━━━ DATA EXTRACT

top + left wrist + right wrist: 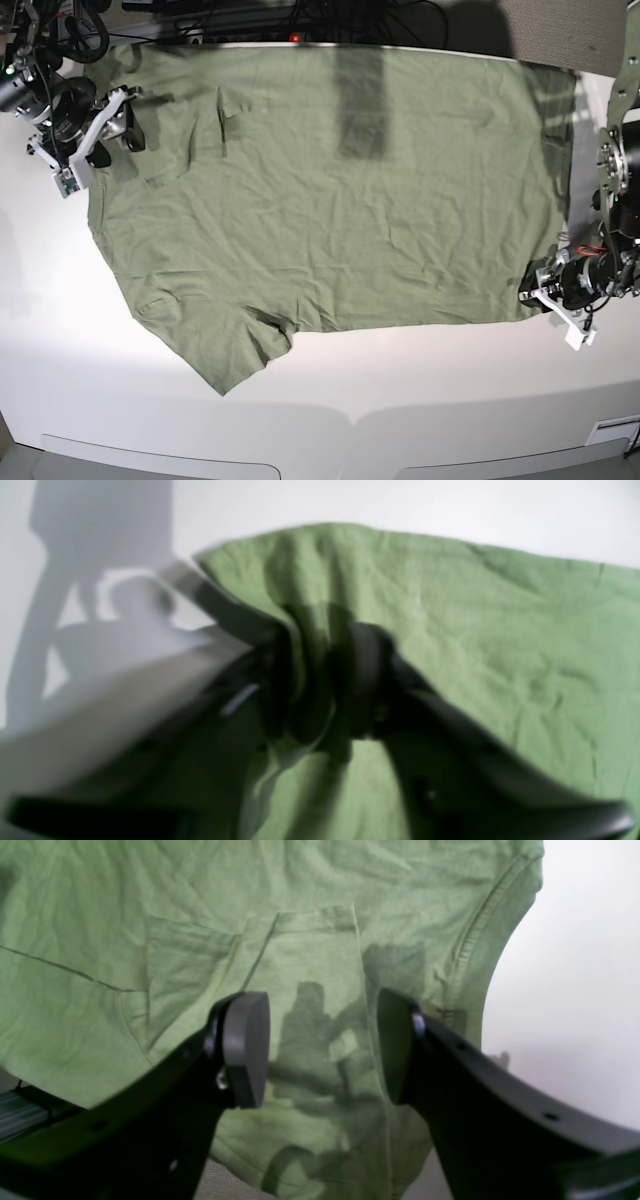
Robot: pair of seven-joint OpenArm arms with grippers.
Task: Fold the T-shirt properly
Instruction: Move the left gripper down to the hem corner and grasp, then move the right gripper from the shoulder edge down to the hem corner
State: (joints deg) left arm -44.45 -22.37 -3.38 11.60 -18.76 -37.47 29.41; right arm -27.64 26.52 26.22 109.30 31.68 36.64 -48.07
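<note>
The sage-green T-shirt (pixel 330 200) lies spread flat and wrinkled across the white table (pixel 320 400), with one sleeve toward the front left. My left gripper (pixel 534 289) is at the shirt's front right corner. In the left wrist view it (pixel 315 680) is shut on a bunched fold of the green cloth (pixel 475 630). My right gripper (pixel 128 118) hovers over the shirt's far left part near a sleeve. In the right wrist view it (pixel 320 1047) is open and empty, with its pads (pixel 245 1050) apart above the cloth (pixel 150 915). No label mark shows.
Dark cables (pixel 250 15) run along the table's back edge behind the shirt. A metal rail (pixel 20 1115) shows at the lower left of the right wrist view. Bare white tabletop lies in front of the shirt, down to the front edge.
</note>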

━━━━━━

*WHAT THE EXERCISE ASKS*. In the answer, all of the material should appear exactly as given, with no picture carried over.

*RESPONSE FOR THIS EXERCISE*.
top + left wrist + right wrist: 
Robot: pair of seven-joint OpenArm arms with grippers.
Task: Fold the T-shirt properly
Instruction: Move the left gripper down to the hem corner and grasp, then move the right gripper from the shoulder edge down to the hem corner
State: (joints deg) left arm -44.45 -22.37 -3.38 11.60 -18.76 -37.47 29.41; right arm -27.64 26.52 26.22 109.30 31.68 36.64 -48.07
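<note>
The sage-green T-shirt (pixel 330 200) lies spread flat and wrinkled across the white table (pixel 320 400), with one sleeve toward the front left. My left gripper (pixel 534 289) is at the shirt's front right corner. In the left wrist view it (pixel 315 680) is shut on a bunched fold of the green cloth (pixel 475 630). My right gripper (pixel 128 118) hovers over the shirt's far left part near a sleeve. In the right wrist view it (pixel 320 1047) is open and empty, with its pads (pixel 245 1050) apart above the cloth (pixel 150 915). No label mark shows.
Dark cables (pixel 250 15) run along the table's back edge behind the shirt. A metal rail (pixel 20 1115) shows at the lower left of the right wrist view. Bare white tabletop lies in front of the shirt, down to the front edge.
</note>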

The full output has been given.